INSTRUCTIONS FOR THE TASK. Transcribe each record exactly, but omit pictures.

+++ DATA PROVIDED +++

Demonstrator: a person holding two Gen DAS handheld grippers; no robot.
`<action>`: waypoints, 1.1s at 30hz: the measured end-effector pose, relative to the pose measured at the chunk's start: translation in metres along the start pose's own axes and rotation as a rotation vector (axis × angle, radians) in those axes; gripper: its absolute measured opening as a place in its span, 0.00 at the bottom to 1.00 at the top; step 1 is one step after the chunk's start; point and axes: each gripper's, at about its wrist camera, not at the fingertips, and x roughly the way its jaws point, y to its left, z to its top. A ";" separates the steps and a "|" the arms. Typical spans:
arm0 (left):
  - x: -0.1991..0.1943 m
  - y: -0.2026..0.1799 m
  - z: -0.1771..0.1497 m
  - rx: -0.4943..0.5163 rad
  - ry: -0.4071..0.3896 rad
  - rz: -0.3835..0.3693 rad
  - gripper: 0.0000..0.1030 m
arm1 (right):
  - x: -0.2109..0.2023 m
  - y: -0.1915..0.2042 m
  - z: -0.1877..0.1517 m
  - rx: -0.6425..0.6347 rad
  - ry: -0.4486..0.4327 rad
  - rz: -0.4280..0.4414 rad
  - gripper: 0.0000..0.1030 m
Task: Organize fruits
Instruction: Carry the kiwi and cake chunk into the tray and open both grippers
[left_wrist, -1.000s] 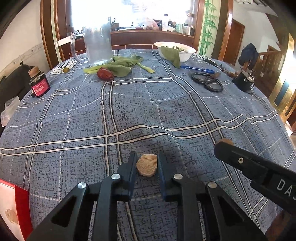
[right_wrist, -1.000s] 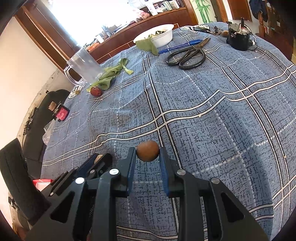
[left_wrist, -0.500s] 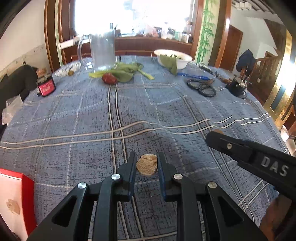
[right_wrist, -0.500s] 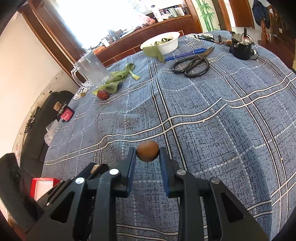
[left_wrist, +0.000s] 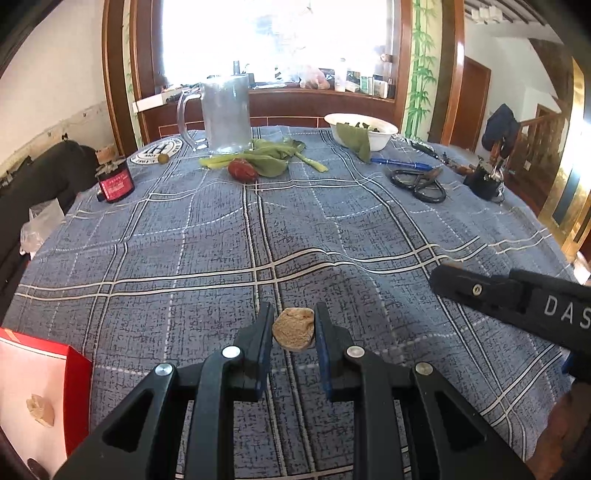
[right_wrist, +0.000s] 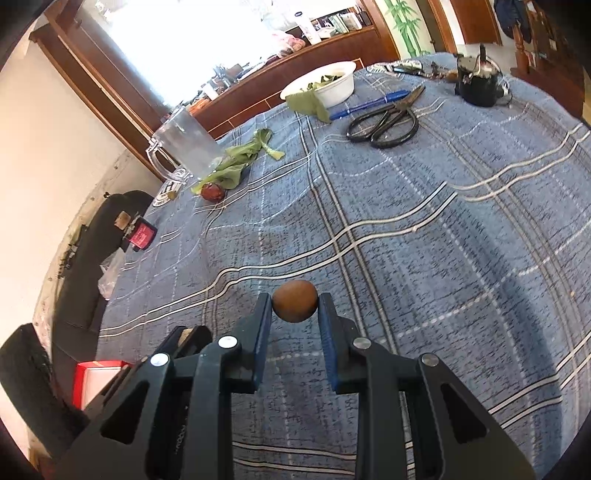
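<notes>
A tan, rough dried fruit piece (left_wrist: 293, 328) is pinched in the left claw (left_wrist: 293, 332), its long axis lying across the fingers. A round brown fruit (right_wrist: 294, 301) is pinched in the right claw (right_wrist: 294, 306). Both are held above the desk (left_wrist: 332, 229), covered by blue plaid cloth. A red box (left_wrist: 75, 384) is seen at the near left edge; scissors (left_wrist: 419, 181) and a glass mug (left_wrist: 223, 112) lie far off.

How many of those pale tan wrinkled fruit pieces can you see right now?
2. One tan wrinkled piece is pinched in the left gripper above the tablecloth; the other lies in the red-edged box at lower left. More may be hidden.
</notes>
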 end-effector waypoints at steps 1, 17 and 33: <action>-0.001 0.001 0.000 -0.004 -0.004 -0.001 0.20 | 0.000 0.000 -0.001 0.003 -0.001 0.000 0.27; -0.034 0.007 0.004 -0.049 -0.081 -0.060 0.20 | -0.008 -0.005 -0.001 -0.006 -0.060 -0.071 0.27; -0.186 0.074 -0.062 0.014 -0.237 0.028 0.20 | -0.065 0.113 -0.089 -0.320 -0.194 0.079 0.27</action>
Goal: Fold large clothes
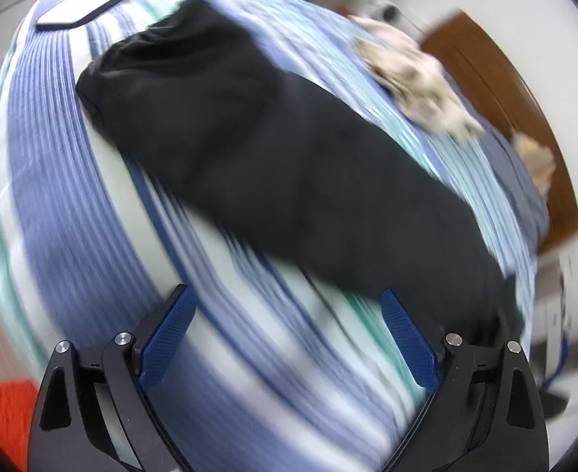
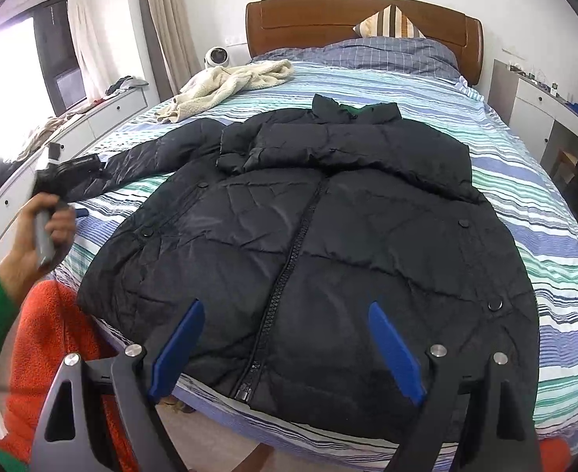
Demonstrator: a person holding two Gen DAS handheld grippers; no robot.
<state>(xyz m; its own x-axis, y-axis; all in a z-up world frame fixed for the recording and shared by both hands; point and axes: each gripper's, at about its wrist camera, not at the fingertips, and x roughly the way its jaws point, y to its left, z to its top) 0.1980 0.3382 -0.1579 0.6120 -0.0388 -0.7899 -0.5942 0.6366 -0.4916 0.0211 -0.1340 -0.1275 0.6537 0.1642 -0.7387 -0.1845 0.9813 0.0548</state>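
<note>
Black quilted puffer jacket (image 2: 308,232), striped bedspread (image 2: 525,181)

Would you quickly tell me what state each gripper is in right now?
Left gripper: open, nothing between its fingers, above the striped bedspread.
Right gripper: open, holding nothing, over the black jacket.

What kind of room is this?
Most likely a bedroom. There is a big bed with a striped cover, a wooden headboard with a pillow against it, and a black puffy jacket spread out on top.
</note>
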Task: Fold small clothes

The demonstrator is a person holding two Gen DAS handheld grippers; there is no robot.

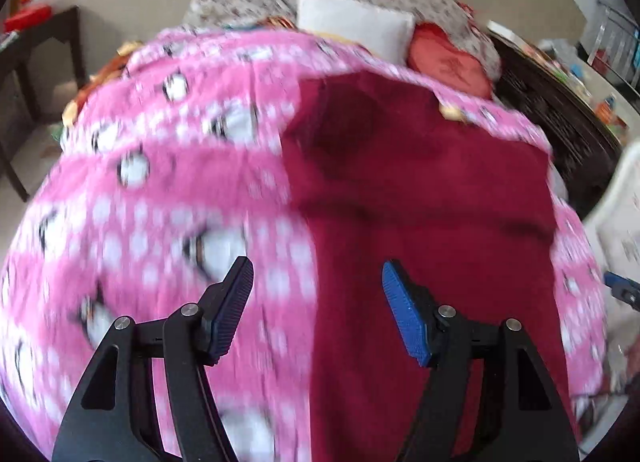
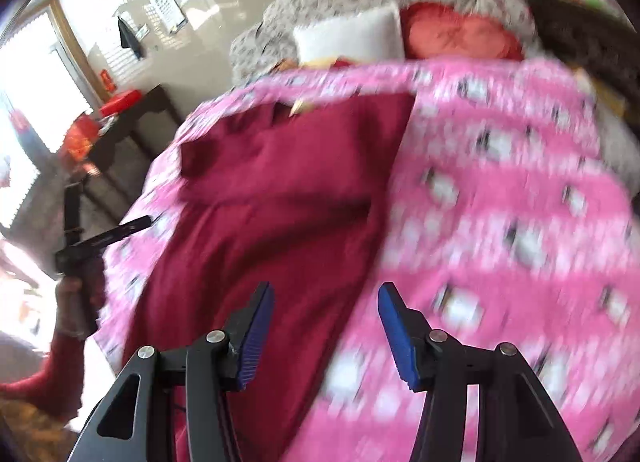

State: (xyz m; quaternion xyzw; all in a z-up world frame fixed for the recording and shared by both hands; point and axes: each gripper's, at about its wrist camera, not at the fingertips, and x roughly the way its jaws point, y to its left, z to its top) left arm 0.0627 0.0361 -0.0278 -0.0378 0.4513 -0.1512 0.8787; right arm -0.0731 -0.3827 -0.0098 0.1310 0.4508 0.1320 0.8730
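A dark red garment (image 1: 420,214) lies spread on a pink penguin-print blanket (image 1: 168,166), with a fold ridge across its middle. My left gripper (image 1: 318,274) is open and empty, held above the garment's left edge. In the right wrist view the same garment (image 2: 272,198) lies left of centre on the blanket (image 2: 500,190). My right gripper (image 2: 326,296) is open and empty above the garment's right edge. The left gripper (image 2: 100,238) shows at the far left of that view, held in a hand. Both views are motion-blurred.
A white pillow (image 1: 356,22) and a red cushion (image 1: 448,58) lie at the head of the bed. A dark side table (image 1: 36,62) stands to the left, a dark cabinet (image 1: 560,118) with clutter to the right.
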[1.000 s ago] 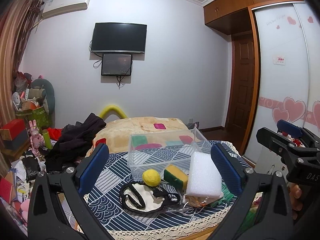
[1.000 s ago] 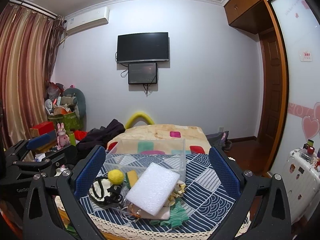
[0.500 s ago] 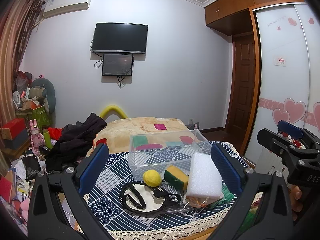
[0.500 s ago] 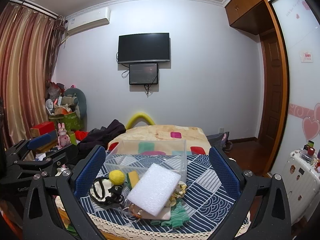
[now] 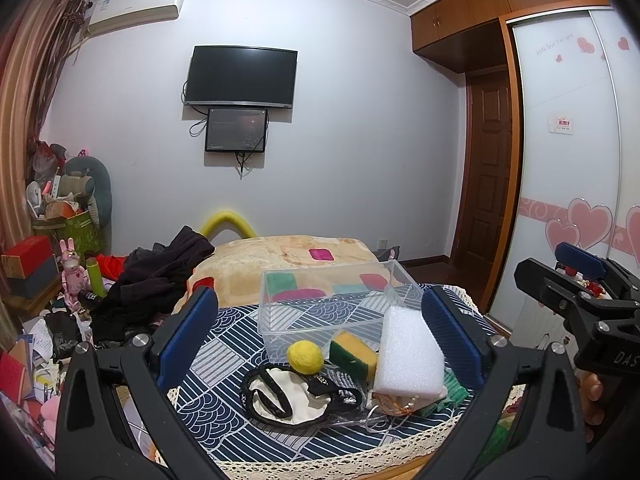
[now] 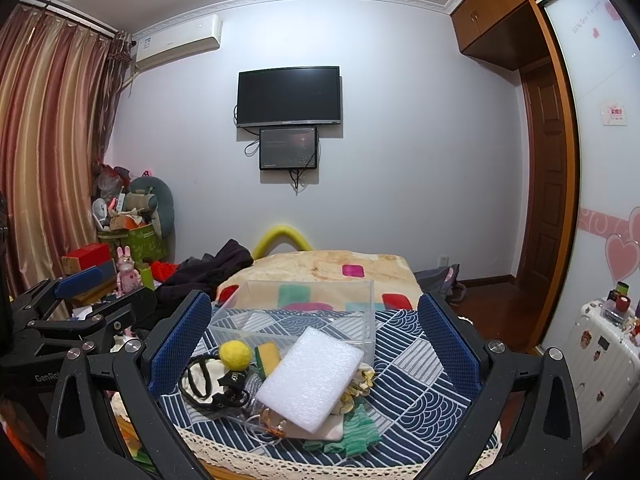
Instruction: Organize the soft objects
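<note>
Left gripper [image 5: 320,336] and right gripper [image 6: 316,340] both stand wide, holding nothing. White foam block [image 6: 310,376], yellow ball [image 6: 235,355] and sponge [image 6: 267,356] lie on the bench [image 6: 420,364], just before the clear box [image 6: 304,312].

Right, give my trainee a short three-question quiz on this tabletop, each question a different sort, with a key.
1. True or false: the clear plastic box already holds the yellow ball.
2. Multiple choice: the white foam block lies A) inside the box, B) on the pile of soft items in front of the box, C) between the left gripper's fingers.
3. Fill in: both the left gripper and the right gripper are ____ and hold nothing.

Key: 1 false, the ball lies on the patterned cloth outside the box; 2 B; 3 open.
</note>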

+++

ANSWER TO THIS EXERCISE.
Demonstrator: a person holding two Gen DAS handheld grippers; no robot.
`<action>`: waypoints, 1.1s at 30hz: the measured end-effector pose, relative to the pose measured at the chunk's start: translation in metres along the start pose's own axes and rotation as a rotation vector (axis × angle, radians) in those axes; gripper: its absolute measured opening as a place in its span, 0.00 at the bottom to 1.00 at the top; step 1 is one step after the chunk's start; point and axes: each gripper's, at about its wrist camera, not at the fingertips, and x roughly the way its jaws point, y to its left, z to its top. A ";" separates the steps and a "|" the arms. Typical spans:
arm0 (left):
  - x: -0.1991..0.1943 m
  - y: -0.2026..0.1799 m
  - z: -0.1771..0.1497 m
  - rx: -0.4943..0.5163 rad
  - ry: -0.4071..0.3896 rad
  - rz: -0.3835..0.3693 rad
  - gripper: 0.0000..0.1030 m
arm1 (right):
  - x: -0.2109..0.2023 m
  - y: -0.1915..0.2042 m
  - z: -0.1877..0.1517 m
  - rx: -0.6425..0.6347 rad
  - ry: -0.4486..0.4327 rad
  - rz: -0.4280..0.4414 rad
  - gripper: 0.0000..0.1030 m
Task: Organize fruits
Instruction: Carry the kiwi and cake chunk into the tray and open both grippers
[left_wrist, -1.000s] 
[right_wrist, -1.000s] 
[left_wrist, -0.500s] 
[right_wrist, -0.500s] 
[left_wrist, +0.000s] 
[right_wrist, +0.000s] 
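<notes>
A tan, rough dried fruit piece (left_wrist: 293, 328) is pinched in the left claw (left_wrist: 293, 332), its long axis lying across the fingers. A round brown fruit (right_wrist: 294, 301) is pinched in the right claw (right_wrist: 294, 306). Both are held above the desk (left_wrist: 332, 229), covered by blue plaid cloth. A red box (left_wrist: 75, 384) is seen at the near left edge; scissors (left_wrist: 419, 181) and a glass mug (left_wrist: 223, 112) lie far off.

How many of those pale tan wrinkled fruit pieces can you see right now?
2. One tan wrinkled piece is pinched in the left gripper above the tablecloth; the other lies in the red-edged box at lower left. More may be hidden.
</notes>
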 end-effector waypoints at steps 1, 17 and 33: <action>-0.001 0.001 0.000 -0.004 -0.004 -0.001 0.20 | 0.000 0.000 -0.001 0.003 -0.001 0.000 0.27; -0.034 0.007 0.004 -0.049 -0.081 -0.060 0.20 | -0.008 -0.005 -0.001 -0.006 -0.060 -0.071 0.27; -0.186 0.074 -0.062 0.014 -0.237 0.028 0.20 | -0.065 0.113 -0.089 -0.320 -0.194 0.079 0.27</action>
Goal: Fold large clothes
Demonstrator: a person holding two Gen DAS handheld grippers; no robot.
<state>(xyz m; its own x-axis, y-axis; all in a z-up world frame fixed for the recording and shared by both hands; point and axes: each gripper's, at about its wrist camera, not at the fingertips, and x roughly the way its jaws point, y to its left, z to its top) 0.1980 0.3382 -0.1579 0.6120 -0.0388 -0.7899 -0.5942 0.6366 -0.4916 0.0211 -0.1340 -0.1275 0.6537 0.1642 -0.7387 -0.1845 0.9813 0.0548</state>
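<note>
Black quilted puffer jacket (image 2: 308,232), striped bedspread (image 2: 525,181)

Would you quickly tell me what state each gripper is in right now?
Left gripper: open, nothing between its fingers, above the striped bedspread.
Right gripper: open, holding nothing, over the black jacket.

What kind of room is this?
Most likely a bedroom. There is a big bed with a striped cover, a wooden headboard with a pillow against it, and a black puffy jacket spread out on top.
</note>
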Task: Fold small clothes

The demonstrator is a person holding two Gen DAS handheld grippers; there is no robot.


State: (xyz m; quaternion xyzw; all in a z-up world frame fixed for the recording and shared by both hands; point and axes: each gripper's, at about its wrist camera, not at the fingertips, and x roughly the way its jaws point, y to its left, z to its top) left arm 0.0627 0.0361 -0.0278 -0.0378 0.4513 -0.1512 0.8787; right arm -0.0731 -0.3827 -0.0098 0.1310 0.4508 0.1320 0.8730
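A dark red garment (image 1: 420,214) lies spread on a pink penguin-print blanket (image 1: 168,166), with a fold ridge across its middle. My left gripper (image 1: 318,274) is open and empty, held above the garment's left edge. In the right wrist view the same garment (image 2: 272,198) lies left of centre on the blanket (image 2: 500,190). My right gripper (image 2: 326,296) is open and empty above the garment's right edge. The left gripper (image 2: 100,238) shows at the far left of that view, held in a hand. Both views are motion-blurred.
A white pillow (image 1: 356,22) and a red cushion (image 1: 448,58) lie at the head of the bed. A dark side table (image 1: 36,62) stands to the left, a dark cabinet (image 1: 560,118) with clutter to the right.
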[1.000 s ago] 
[1.000 s ago] 
[0.500 s ago] 
[0.500 s ago] 
[now] 
[now] 
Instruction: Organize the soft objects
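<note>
Left gripper [image 5: 320,336] and right gripper [image 6: 316,340] both stand wide, holding nothing. White foam block [image 6: 310,376], yellow ball [image 6: 235,355] and sponge [image 6: 267,356] lie on the bench [image 6: 420,364], just before the clear box [image 6: 304,312].

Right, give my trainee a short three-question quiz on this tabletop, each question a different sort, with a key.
1. True or false: the clear plastic box already holds the yellow ball.
2. Multiple choice: the white foam block lies A) inside the box, B) on the pile of soft items in front of the box, C) between the left gripper's fingers.
3. Fill in: both the left gripper and the right gripper are ____ and hold nothing.

Key: 1 false, the ball lies on the patterned cloth outside the box; 2 B; 3 open.
</note>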

No more output is required for this exercise.